Unfortunately, they're shutting down.
As of today, their APIs are still running, but the founder says they're winding down as soon as they send all customers their requested checkpoints (still waiting for mine). This means Amarbot might not have AI responses for a while soon, until I find a different way to run the model.
As for fine-tuning, there no longer seems to be an easy way to do this (unless Forefront open sources their code, which they might, but even then someone has to host it). maybe#6742 on Discord has made a colab notebook that fine-tunes GPT-J in 8-bit and kindly sent it to me.
I've always thought that serverless GPUs would be the holy grail of the whole microservices paradigm, and it might be close, but hopefully that would make fine-tuning easy and accessible again.
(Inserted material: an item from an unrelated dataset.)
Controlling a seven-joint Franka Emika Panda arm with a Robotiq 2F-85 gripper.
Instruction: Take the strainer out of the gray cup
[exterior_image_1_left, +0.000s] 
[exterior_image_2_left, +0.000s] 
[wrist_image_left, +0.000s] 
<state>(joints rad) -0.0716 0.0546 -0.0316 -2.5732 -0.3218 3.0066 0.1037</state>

It's official — Amarbot has his own number. I did this because I was using him to send some monitoring messages to WhatsApp group chats, but since it was through my personal account, it would mark everything before those messages as read, even though I hadn't actually read them.
My phone allows me to have several separate instances of WhatsApp out of the box, so all I needed was another number. I went for Fanytel to get a virtual number and set up a second WhatsApp bridge for Matrix. Then I also put my profile picture through Stable Diffusion a few times to make him his own profile picture, and presto: Amarbot now has his own number!
In case the profile picture is not clear enough, the status message also says that he's not real. I have notifications turned off for this number, so if you interact with him, don't expect a human to ever reply!
As of today, if you react to a message you send me on WhatsApp with a robot emoji (🤖), Amarbot will respond instead of me. As people in the past have complained about not knowing when I'm me and when I'm a bot, I added a very clear disclaimer to the bottom of all bot messages. This is also so I can filter them out later if/when I want to retrain the model (similar to how DALL-E 2 has the little rainbow watermark).
The reason I was able to get this to work quite easily is thanks to my existing Node-RED setup. I'll talk more about this in the future, but essentially I have my WhatsApp connected to Matrix, and Node-RED also connected to Matrix. I watch for message reactions but because those events don't tell you what the actual text of the message is that was reacted to was, only the ID, I store a small window of past messages to check against. Then I query the Amarbot worker with the body of that message and format and respond with the reply.
This integrates quite seamlessly with other existing logic I had, like what happens if you ask me to tell you a joke!
Amarbot has been trained on the entirety of my WhatsApp chat logs since the beginning of 2016, which I think is when I first installed it. There are a handful of days of logs missing here and there as I've had mishaps with backing up and moving to new phones. It was challenging to extract my chat logs from my phone, so I wrote an article about this.